Medir los resultados de los nuevos fármacos en la vida real es determinante para evaluar correctamente su efectividad y su impacto en términos de esperanza de vida, calidad de vida y costes totales. Ésa es la principal conclusión de la charla que ofreció la semana pasada Pedro Luis Sánchez, director del Departamento de Estudios de Farmaindustria, en el contexto del curso Avanzar en la dimensión humana del SNS desde las aportaciones del conocimiento y la innovación: la visión de las mujeres con cáncer de mama organizado en Santander por la Universidad Internacional Menéndez Pelayo (UIMP) y la Federación Española de Cáncer de Mama (Fecma).

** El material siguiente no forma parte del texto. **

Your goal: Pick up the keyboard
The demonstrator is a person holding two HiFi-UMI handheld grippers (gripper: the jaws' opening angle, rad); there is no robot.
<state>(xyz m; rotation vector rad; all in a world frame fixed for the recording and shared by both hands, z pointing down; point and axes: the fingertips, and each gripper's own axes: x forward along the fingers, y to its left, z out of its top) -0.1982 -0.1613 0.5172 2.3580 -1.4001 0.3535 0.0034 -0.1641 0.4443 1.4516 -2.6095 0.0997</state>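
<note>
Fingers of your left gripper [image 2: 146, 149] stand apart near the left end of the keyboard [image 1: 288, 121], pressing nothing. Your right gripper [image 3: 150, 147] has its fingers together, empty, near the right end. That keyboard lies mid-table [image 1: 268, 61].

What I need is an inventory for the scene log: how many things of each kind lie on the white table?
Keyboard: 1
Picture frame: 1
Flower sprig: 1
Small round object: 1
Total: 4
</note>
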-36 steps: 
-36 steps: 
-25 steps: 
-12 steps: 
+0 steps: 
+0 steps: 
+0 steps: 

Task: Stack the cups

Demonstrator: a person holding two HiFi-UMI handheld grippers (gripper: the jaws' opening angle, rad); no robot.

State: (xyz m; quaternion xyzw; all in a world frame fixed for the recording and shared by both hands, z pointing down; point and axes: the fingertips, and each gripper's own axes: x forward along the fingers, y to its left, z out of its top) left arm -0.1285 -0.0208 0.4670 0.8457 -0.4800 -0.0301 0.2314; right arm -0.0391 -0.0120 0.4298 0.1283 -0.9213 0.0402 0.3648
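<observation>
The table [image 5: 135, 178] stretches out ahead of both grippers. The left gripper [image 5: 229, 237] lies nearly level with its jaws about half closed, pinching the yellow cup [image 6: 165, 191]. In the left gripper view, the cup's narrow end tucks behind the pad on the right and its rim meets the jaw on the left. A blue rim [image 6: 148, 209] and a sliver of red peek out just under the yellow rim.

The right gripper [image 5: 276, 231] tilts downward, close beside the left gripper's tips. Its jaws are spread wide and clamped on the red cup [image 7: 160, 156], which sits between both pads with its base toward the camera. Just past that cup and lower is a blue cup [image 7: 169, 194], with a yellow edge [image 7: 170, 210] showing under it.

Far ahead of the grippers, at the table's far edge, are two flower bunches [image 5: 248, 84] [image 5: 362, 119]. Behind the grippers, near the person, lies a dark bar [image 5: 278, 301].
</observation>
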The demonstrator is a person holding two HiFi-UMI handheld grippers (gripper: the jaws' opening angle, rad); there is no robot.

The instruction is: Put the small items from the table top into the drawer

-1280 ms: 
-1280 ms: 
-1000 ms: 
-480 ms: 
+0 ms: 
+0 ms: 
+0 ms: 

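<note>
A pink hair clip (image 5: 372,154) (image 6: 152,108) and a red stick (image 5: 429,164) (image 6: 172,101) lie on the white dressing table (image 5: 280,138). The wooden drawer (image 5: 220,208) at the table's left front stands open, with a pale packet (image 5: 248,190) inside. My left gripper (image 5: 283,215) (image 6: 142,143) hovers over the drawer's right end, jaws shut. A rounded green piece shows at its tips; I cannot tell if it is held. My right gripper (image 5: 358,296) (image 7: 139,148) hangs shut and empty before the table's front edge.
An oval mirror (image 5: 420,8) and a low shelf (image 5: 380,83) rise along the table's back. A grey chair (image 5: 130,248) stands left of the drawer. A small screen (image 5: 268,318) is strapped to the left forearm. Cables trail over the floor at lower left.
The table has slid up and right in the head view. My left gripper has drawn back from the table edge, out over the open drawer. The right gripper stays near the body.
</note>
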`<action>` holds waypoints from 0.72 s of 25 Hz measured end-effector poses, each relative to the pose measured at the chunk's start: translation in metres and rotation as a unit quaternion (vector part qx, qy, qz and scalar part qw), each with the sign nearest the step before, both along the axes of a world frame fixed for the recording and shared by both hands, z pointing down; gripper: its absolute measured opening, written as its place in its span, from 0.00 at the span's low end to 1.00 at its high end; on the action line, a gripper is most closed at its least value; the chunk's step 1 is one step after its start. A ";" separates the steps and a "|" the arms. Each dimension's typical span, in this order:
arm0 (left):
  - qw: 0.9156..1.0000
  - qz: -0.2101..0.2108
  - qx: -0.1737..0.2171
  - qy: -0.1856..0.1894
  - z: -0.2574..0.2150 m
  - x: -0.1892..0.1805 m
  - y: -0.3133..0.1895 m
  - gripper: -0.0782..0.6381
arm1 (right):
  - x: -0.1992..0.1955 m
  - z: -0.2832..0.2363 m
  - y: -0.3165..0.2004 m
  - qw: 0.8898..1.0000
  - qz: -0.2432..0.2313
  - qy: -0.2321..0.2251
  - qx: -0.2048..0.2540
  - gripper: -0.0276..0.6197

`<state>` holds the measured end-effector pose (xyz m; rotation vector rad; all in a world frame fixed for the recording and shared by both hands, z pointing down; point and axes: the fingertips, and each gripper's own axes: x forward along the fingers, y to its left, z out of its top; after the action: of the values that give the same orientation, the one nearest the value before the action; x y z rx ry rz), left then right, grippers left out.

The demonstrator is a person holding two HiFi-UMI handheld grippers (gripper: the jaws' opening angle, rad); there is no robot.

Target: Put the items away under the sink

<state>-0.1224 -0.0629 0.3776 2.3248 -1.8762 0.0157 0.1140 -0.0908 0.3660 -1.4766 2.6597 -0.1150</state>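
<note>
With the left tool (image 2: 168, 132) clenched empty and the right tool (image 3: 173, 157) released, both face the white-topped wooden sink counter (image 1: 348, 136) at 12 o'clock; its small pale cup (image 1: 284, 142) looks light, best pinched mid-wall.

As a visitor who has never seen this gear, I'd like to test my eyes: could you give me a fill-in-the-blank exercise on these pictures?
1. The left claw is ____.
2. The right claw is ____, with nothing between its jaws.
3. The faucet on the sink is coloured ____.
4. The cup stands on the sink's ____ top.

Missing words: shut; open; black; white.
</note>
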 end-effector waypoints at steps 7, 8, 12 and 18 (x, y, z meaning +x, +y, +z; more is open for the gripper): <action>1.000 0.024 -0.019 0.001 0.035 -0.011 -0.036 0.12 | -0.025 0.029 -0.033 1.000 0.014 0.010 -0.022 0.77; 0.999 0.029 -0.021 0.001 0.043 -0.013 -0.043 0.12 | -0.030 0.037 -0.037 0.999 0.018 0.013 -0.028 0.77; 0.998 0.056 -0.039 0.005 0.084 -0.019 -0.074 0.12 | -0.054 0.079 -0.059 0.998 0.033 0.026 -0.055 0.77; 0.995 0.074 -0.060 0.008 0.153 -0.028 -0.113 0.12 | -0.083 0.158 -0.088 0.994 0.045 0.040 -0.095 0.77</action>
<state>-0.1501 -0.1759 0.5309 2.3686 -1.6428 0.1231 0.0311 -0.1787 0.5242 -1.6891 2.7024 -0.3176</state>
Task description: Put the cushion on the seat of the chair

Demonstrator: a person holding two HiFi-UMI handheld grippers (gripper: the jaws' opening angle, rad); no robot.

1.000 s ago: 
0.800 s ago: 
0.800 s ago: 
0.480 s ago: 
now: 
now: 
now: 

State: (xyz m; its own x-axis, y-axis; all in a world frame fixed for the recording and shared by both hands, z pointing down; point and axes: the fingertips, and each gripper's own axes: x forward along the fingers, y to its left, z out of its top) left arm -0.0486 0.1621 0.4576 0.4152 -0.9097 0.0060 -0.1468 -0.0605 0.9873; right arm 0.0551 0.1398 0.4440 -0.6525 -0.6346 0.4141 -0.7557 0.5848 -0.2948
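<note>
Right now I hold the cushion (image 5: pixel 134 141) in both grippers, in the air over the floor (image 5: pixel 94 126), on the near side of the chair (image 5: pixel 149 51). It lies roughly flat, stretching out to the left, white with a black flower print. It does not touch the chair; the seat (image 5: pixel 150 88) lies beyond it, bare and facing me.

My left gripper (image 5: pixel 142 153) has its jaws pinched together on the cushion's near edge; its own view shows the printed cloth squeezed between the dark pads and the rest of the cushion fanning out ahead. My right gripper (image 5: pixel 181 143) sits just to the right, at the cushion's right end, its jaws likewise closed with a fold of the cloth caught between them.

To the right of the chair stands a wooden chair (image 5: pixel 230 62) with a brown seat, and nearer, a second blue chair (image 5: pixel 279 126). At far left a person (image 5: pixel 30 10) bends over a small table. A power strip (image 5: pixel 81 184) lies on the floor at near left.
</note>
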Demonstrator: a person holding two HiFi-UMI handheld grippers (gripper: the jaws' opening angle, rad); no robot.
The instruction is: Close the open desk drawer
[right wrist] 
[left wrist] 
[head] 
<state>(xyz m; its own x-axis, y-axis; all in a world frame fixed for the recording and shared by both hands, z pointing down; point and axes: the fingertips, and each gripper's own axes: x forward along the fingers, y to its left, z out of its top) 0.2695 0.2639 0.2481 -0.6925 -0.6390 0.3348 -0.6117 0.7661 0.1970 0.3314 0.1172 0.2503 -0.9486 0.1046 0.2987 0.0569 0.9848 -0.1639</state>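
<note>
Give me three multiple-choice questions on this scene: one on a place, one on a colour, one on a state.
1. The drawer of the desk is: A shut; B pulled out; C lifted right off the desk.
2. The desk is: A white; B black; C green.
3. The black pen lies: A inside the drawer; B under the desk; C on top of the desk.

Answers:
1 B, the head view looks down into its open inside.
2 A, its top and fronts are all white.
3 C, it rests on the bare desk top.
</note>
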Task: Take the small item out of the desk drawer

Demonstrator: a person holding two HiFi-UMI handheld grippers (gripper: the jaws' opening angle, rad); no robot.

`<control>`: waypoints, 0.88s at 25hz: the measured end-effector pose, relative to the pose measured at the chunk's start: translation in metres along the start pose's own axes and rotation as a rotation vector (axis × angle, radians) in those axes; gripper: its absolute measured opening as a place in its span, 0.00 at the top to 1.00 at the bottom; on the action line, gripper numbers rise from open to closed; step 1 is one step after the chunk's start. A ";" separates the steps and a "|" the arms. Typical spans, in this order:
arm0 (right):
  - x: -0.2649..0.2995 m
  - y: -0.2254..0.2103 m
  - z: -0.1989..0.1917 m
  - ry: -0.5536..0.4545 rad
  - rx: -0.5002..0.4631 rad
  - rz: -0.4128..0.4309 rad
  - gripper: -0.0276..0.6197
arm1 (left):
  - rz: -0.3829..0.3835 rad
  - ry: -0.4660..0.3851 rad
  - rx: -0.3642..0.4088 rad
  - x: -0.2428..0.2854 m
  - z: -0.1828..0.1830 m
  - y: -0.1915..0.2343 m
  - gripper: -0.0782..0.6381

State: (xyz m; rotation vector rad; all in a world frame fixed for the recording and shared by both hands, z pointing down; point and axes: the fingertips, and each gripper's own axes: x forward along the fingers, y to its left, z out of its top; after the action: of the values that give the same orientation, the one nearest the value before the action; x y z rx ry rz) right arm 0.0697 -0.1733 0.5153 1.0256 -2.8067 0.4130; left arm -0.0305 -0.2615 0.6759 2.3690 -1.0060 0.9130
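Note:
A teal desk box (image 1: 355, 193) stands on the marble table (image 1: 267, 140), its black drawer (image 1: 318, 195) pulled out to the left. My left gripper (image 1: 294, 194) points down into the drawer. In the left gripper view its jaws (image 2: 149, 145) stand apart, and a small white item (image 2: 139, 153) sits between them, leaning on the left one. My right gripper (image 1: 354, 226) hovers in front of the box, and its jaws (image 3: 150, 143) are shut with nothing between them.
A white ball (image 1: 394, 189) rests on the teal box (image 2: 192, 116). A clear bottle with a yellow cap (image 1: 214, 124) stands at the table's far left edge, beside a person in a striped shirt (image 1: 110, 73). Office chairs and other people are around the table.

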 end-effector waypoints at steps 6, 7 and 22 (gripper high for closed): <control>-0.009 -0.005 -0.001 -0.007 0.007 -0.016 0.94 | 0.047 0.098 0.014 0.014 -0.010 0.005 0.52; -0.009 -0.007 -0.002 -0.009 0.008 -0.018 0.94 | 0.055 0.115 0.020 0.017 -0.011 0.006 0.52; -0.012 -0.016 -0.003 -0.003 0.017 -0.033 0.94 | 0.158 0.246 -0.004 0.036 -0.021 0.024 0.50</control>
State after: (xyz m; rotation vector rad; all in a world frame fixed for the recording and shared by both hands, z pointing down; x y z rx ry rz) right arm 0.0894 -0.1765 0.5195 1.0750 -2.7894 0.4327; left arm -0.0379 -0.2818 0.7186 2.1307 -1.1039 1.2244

En su intervención, Sánchez explicó que el incremento total de la esperanza de vida para pacientes con cáncer entre 1980 y 2008 fue de tres años, y que el 83% de ese aumento se debe directamente a los nuevos tratamientos surgidos en estas tres décadas. En la actualidad hay más de 7.000 medicamentos en distintas fases de desarrollo, de los que un elevado porcentaje (25%) se dirigen a la lucha contra el cáncer.
Desafortunadamente, tal y como explicó Sánchez a los asistentes, pacientes de cáncer de mama en su inmensa mayoría, no todas las moléculas que están en fase de desarrollo clínico llegarán finalmente a convertirse en un nuevo fármaco ya que el porcentaje de fracasos en la fase de I+D es muy alto. Y, además, de todas las que llegan al paciente como medicamento desarrollado, sólo un 30% generan ventas suficientes para recuperar sus costes de investigación mientras dura su patente.
En términos generales, en el futuro próximo podríamos esperar un aumento del coste farmacéutico oncológico, fundamentalmente por el mayor número de pacientes (mayor incidencia y mayor supervivencia) y por las previsiones de lanzamiento de nuevos fármacos. El reto es hacer compatible este horizonte con la necesaria sostenibilidad del sistema sanitario público, según explicó el representante de Farmaindustria.
Costes directos e indirectos
Para ello, hay que contemplar no sólo los costes sanitarios directos de la atención oncológica (unos 5.000 millones de euros según estimaciones de la Sociedad Española de Oncología Médica, SEOM), de los que los medicamentos sólo suponen alrededor del 25%; sino también los indirectos, que según recientes estimaciones tienen un montante similar a los costes totales sanitarios directos.
En este contexto, las preguntas que puso Sánchez sobre la mesa fueron claras: ¿debe preocuparnos sólo el coste farmacéutico de la oncología? ¿qué impacto tendrán los nuevos fármacos sobre los costes del resto de la atención sanitaria oncológica? ¿y sobre los costes indirectos del cáncer? En su opinión, es preciso analizar qué resultados tendrán estos nuevos medicamentos no sólo sobre la salud de los pacientes, sino también sobre los costes del conjunto del sistema sanitario y para la eficiencia y el crecimiento económico.
Ahora, tal y como concluyó Sánchez, podemos medir resultados en salud para un gran número de pacientes y en distintos momentos del proceso asistencial; es posible almacenar, procesar y analizar estos datos con metodologías científicas para mejorar el tratamiento de los pacientes; debemos ser capaces de analizar de forma robusta el valor real que aportan en la práctica las distintas alternativas terapéuticas; y empezar a desarrollar las posibilidades que abre la medicina personalizada. Y toda la evidencia que necesariamente surgirá de estos procesos de análisis nos permitirá a todos (sistema sanitario, profesionales, pacientes e industria farmacéutica) tomar las mejores decisiones para hacer compatibles el acceso de los enfermos a los mejores tratamientos y la sostenibilidad del sistema sanitario público.